Early Results from a Phase 1 Dose Escalation Study Evaluating MS-553, a Novel, Selective Pkcβ Inhibitor, in Relapsed or Refractory CLL/SLL Patients

Introduction: Resistance to covalent Bruton tyrosine kinase (BTK) inhibitors such as ibrutinib and acalabrutinib is an emerging issue that presages a poor clinical outcome. MS-553 is a potent, highly selective, oral, non-covalent inhibitor of PKCβ, a signaling molecule immediately downstream of BTK and PLCγ2 in the B-cell receptor (BCR) pathway. As PKCβ is downstream of both BTK and PLCγ2, it has the potential to treat acquired BTK resistance mutations in either protein, a feature absent from many second-generation BTK inhibitors. We report the first results from an ongoing Phase 1, dose-escalation study in patients with CLL/SLL treated with MS-553 (NCT03492125).

Methods: The primary objective of the study is to evaluate the safety and tolerability and to determine the recommended dose (RP2D) for Phase 2 in patients with chronic lymphocytic leukemia (CLL)/small lymphocytic leukemia (SLL) treated with MS-553. Patients enrolled have relapsed after, or were refractory to, at least two prior therapies. Secondary objectives were to assess the pharmacokinetic (PK) profile, the pharmacodynamic (PD) activity, and evidence of anti-tumor activity following MS-553 treatment. Dose escalation was performed according to a conventional 3+3 design. Treatment emergent adverse events (TEAEs) were assessed per NCI CTCAE v.5.0. Tumor responses were evaluated according to IWCLL 2008 (CLL) or RECIL 2017 (SLL) guidelines.

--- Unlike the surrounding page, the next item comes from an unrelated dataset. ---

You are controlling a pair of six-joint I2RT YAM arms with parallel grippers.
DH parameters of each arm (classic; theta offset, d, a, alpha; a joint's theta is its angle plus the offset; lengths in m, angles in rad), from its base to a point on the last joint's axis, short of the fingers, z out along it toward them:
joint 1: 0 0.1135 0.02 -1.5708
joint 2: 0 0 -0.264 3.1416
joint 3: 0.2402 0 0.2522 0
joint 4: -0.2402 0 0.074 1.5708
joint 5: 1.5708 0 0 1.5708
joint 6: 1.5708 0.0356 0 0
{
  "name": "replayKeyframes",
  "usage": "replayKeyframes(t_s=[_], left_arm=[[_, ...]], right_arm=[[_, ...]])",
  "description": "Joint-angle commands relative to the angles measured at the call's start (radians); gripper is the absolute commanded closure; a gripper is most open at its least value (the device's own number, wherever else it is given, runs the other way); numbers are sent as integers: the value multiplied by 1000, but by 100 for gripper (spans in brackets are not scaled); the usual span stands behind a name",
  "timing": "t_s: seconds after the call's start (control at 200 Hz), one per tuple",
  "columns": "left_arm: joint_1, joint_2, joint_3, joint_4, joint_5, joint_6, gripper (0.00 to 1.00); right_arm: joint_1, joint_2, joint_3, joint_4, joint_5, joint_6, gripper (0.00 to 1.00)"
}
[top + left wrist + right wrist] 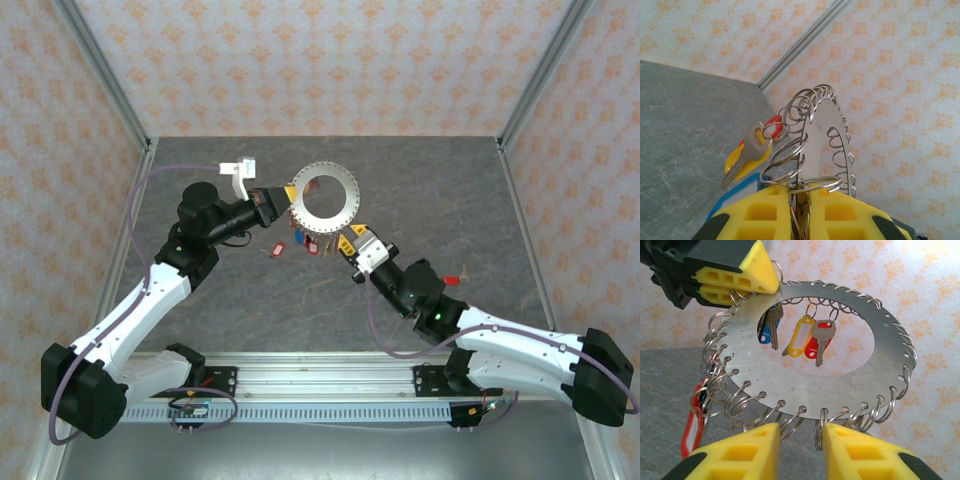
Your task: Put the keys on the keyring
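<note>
Since the right gripper (800, 437) stands with its fingers spread just under the nearest rim of the keyring (805, 390), one split ring dangling in the gap between them, the next pinch should, I judge, take that single ring and not the plate. Beyond the fingers, keys (812, 337) with blue, yellow and red tags hang across the central hole. At the far rim the left gripper (740, 284) is pressed together on the plate's edge, holding it aloft; steadiness there matters most.

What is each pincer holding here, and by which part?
Left pincer clamps the keyring by its rim; right pincer is open near the rim, gripping nothing.
</note>
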Motion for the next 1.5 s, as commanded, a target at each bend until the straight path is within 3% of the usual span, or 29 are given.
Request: replayKeyframes(t_s=[0.0,0.33,0.465,0.736,0.926,1.491], left_arm=[[5,-29,32,60,10,-2,100],[5,-42,29,41,-13,5,100],[6,-43,29,35,-22,8,100],[3,-42,26,38,-30,3,100],[3,-44,26,31,-28,7,100],[3,-50,26,25,-45,6,100]], right_arm=[[4,2,11,18,13,26,73],[5,-89,-48,-16,-57,20,65],[4,-141,-49,-118,-157,24,68],[5,-71,-3,-71,-203,30,74],[5,-2,7,36,-167,15,74],[5,-18,-19,11,-68,32,74]])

Results: As of July 27, 2020, a total of 12 patients (median age 72;10 CLL; 2 SLL) have been treated with at least one cycle of therapy. The median number of prior therapies was 4.5 (range 2-12). Sixty-three percent were IGVH unmuted; 27% had 17p deletions. All had previously been treated with at least one BTK inhibitor. Patients have been dosed at four dose levels (100 mg BID, n=3; 200 mg BID, n=3; 250 mg BID, n=3; and 300 mg BID, n=3). Safety: To date, no dose limiting toxicity has been identified and the MTD has not been reached. For the entire safety population, TEAEs were mostly mild or moderate. The most common TEAEs regardless of grade occurring in > 4 patients were nausea (n=10), decreased platelets (n=10), diarrhea (n=7), fatigue (n=7), anemia (n=6), fever (n=6), hyperglycemia (n=6), decreased neutrophils (n=6), anorexia (n=5), weight loss (n=5), and pneumonia (n=5). The majority of the drug-related TEAEs were grade 1 or 2. Two instances of ≥ grade 3 neutropenia judged drug-related were observed. There have been no drug-related serious AEs. PK generally mirrored results seen in phase 1 studies of healthy volunteers. In dose cohort 4, trough concentrations at steady state averaged greater than 1 µM. Pharmacodynamic measures of PKCβ signaling demonstrated a dose-dependent inhibition, with potent to full inhibition of PKCβ signaling during 24 hours of exposure. Treatment-induced lymphocytosis was seen in all cohorts, including 5/6 patients at the two highest dose levels. A dose-dependent reduction in lymph node size has been demonstrated across all cohorts with 60% PR/PRLs in 5/5 evaluable patients in Cohorts 3 & 4. In Cohort 4, the two evaluable patients with partial responses demonstrated a reduction in lymph node sum of perpendicular dimension (SPD) values of 73% and 96%, respectively.

Conclusion: Although results are preliminary, MS-553 has been generally well tolerated with initial anti-tumor activity seen in this heavily pretreated population. Potent to full inhibition of PKCβ signaling over 24 hours of exposure has been demonstrated. Additional dosing of patients will be completed to further assess MS-553 efficacy in patients with acquired resistance mutations in BTK and PLCG2.